▸ TASK DESCRIPTION:
Only one stretch of the data below is needed. Output the lines from the one with "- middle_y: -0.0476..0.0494" up to and including the one with "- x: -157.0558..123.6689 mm", exactly as they stand.

▸ DATA PROVIDED:
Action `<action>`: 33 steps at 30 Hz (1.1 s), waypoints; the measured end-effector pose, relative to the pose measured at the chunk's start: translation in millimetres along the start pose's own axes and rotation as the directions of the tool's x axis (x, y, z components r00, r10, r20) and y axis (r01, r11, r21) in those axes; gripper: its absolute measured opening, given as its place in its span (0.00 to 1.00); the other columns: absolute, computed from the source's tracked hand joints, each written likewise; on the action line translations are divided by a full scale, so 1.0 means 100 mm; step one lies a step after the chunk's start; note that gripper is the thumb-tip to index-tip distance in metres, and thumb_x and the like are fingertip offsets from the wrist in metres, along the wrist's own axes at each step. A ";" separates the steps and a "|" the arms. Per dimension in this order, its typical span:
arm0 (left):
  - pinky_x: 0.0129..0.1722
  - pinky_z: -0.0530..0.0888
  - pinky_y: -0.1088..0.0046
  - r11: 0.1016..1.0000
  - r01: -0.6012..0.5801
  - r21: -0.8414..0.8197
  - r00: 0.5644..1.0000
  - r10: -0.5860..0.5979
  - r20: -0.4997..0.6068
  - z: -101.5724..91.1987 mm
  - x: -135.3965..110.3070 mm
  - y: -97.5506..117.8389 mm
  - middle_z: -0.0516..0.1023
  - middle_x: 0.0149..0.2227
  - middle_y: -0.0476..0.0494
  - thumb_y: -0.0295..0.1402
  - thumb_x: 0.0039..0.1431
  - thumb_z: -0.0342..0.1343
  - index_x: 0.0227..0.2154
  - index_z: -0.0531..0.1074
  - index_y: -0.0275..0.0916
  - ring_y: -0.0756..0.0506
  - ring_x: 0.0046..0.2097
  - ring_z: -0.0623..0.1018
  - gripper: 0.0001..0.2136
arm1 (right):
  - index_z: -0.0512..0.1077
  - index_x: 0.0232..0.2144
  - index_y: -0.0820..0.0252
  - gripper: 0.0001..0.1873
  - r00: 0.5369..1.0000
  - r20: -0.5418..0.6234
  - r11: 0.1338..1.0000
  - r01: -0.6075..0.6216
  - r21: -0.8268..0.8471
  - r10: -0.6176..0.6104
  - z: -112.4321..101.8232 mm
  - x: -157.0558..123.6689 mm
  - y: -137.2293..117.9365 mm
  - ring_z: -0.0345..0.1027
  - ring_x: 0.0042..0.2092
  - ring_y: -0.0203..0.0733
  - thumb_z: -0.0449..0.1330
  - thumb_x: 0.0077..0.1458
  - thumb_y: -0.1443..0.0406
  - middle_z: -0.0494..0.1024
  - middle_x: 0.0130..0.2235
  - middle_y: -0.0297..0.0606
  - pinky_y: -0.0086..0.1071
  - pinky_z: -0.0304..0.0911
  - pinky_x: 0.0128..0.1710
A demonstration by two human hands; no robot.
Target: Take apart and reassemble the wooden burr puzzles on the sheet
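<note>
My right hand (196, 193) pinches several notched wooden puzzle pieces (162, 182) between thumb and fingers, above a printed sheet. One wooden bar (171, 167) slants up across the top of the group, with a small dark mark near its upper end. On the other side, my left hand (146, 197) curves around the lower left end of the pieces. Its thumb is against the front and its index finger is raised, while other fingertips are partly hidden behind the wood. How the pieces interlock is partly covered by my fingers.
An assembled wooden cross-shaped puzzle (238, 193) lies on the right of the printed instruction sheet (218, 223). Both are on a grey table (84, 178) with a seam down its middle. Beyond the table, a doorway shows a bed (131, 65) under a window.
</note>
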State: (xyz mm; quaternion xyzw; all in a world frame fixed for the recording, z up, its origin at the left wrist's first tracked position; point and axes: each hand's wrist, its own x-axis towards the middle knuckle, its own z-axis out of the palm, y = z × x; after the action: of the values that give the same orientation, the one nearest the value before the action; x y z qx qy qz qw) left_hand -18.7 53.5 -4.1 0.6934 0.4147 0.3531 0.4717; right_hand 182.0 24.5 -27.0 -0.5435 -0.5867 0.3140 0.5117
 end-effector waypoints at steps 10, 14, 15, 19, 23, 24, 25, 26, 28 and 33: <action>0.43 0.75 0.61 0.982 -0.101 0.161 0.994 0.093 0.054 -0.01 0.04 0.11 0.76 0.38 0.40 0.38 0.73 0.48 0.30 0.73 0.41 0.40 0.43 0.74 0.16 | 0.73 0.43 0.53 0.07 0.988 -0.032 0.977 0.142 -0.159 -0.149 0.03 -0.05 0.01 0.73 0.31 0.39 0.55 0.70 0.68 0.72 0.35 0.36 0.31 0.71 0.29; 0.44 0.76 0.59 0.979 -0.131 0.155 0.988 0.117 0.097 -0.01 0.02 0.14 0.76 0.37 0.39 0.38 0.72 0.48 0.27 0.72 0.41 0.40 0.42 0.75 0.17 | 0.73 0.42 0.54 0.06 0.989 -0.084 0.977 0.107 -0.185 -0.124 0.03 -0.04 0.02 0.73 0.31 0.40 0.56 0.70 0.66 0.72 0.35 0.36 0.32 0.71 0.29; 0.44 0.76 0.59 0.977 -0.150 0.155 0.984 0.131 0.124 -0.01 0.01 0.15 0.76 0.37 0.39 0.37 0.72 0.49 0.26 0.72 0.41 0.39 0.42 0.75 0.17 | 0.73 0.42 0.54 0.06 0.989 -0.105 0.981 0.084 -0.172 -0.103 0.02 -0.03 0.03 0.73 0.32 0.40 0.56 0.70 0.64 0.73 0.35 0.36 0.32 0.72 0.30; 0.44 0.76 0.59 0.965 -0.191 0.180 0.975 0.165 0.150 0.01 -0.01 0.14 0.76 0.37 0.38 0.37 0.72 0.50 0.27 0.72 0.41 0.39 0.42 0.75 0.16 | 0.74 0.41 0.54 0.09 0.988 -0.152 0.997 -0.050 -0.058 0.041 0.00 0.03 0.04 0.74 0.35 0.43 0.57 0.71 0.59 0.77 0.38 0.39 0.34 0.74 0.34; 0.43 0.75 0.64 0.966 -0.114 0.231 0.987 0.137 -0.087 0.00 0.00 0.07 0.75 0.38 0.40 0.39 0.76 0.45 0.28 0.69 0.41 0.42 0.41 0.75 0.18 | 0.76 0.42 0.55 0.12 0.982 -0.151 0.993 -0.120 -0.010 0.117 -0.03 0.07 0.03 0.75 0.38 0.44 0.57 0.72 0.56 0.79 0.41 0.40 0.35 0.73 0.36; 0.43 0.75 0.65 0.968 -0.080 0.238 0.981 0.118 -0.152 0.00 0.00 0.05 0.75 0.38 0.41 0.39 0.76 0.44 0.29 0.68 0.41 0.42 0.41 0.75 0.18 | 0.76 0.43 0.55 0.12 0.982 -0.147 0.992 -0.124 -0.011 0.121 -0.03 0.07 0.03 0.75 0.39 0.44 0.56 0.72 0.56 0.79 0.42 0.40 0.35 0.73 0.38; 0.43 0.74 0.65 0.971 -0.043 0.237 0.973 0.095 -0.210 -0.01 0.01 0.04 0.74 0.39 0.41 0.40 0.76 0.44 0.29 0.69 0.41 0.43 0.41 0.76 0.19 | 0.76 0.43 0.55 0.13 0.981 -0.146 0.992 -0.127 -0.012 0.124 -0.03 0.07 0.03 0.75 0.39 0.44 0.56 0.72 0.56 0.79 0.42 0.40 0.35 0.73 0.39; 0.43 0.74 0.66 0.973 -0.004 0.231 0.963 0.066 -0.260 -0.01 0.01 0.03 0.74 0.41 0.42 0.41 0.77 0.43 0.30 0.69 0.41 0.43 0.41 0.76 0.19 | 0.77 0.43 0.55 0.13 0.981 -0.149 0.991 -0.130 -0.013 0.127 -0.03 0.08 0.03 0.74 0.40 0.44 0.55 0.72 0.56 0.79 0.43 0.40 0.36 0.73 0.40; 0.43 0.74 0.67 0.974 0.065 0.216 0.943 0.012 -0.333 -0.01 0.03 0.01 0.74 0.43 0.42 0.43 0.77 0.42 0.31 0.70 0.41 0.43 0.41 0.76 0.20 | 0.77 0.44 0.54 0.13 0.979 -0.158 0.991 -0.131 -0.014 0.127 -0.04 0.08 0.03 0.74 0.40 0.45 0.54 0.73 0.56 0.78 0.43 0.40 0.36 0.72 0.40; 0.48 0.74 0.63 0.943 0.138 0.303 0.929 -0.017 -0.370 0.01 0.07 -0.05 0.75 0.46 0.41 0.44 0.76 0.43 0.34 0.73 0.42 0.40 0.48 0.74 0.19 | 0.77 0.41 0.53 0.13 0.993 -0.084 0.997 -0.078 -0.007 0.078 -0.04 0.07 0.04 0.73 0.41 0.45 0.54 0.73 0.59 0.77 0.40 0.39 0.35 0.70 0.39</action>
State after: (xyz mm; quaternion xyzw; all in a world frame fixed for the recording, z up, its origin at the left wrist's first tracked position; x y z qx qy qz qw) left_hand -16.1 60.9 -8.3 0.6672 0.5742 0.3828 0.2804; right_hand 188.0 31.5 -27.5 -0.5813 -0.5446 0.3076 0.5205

▸ RESPONSE TO THE EXERCISE:
  - middle_y: -0.0476..0.0494
  - thumb_y: -0.0295..0.1402
  - thumb_x: 0.0039..0.1431
  - thumb_z: -0.0342..0.1343
  - index_x: 0.0227..0.2154
  - index_z: -0.0531..0.1074
  - index_y: -0.0275..0.0916
  - ring_y: -0.0756..0.0506
  - ring_x: 0.0046..0.2097
  - ring_z: -0.0623..0.1018
  - gripper: 0.0001..0.2136
arm1 (right):
  - index_z: -0.0512..0.1077
  - index_x: 0.0232..0.2144
  - index_y: -0.0820..0.0252
  - gripper: 0.0001..0.1873
  - r00: 0.5369..1.0000
  - r20: -0.5418..0.6234
  - r11: 0.1338..1.0000
  - r01: -0.6075..0.6216
  - r21: -0.8268..0.8471
  - r10: -0.6176..0.6104
  - z: -112.4321..101.8232 mm
  - x: -157.0558..123.6689 mm

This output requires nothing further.